第50回重要刀装具 NBTHK Jyuyo Paper No.50

No. F00021

桐箱

蜂須賀家伝来

\ 3,200,000 (税込)

小柄  長さ : 9.7cm    : 1.5cm

笄     長さ : 21.1cm  肩幅 : 1.25cm

画題

親子鶏図

: 武蔵国 (東京都・埼玉県・神奈川-東部)

時代 : 江戸時代後期

鑑定書

(財)日本美術刀剣保存協会

重要刀装具指定書

平成16年10月15日

小柄 : 吉岡因幡介照次(花押) 行年八拾三歳

笄 : 吉岡因幡介照次(花押) 行年八拾三歳

目貫 : 吉岡因幡介照次

小柄

目貫

赤銅魚子地、高彫、金色絵象眼、裏哺金。

赤銅魚子地、高彫、金色絵象眼、裏哺金。

赤銅地、容彫、金色絵。

説明

吉岡家は、徳川幕府の抱え金工として百俵十人扶持を支給された権威ある家柄で、初代の重次が慶長年間に徳川家康に召し出されてから幕末の九代重貞に至るまで繁栄を誇っている。

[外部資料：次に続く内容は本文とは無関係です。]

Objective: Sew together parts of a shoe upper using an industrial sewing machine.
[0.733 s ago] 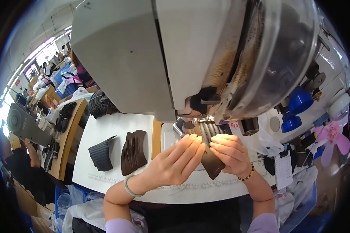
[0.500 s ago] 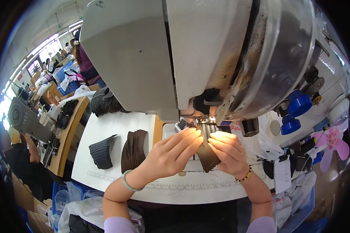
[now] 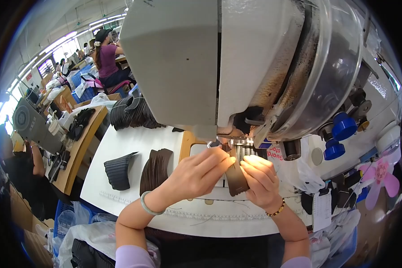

この間歴代にわたって藤原姓を冠称し、二代からは因幡介の官位を受領しているが、上代の作は幕府への納品のため全て無銘である。吉岡因幡介と五字銘にきるのは、五代易次あたりかと思われるが、個銘をきらぬため代別は困難である。

 

この三所物は、笄に雄・雌・親子の三羽、小柄に同じく六羽を赤銅魚子地に金色絵で躍動感に溢れた姿に表現し、目貫も同じ材質で裏より厚めに打ち出し、力金と根も丁寧に造り、後藤本家にも劣らぬ格調を備え持った見事な三所物に仕上げている。

吉岡因幡介照次は七代目にあたり、個銘と行年銘までそえた頗る貴重な本作は、吉岡家の代別の研究に不可欠であり、資料的にも価値が高い。

将軍家の御用を務めた吉岡因幡介の真価を十分に発揮した一組である。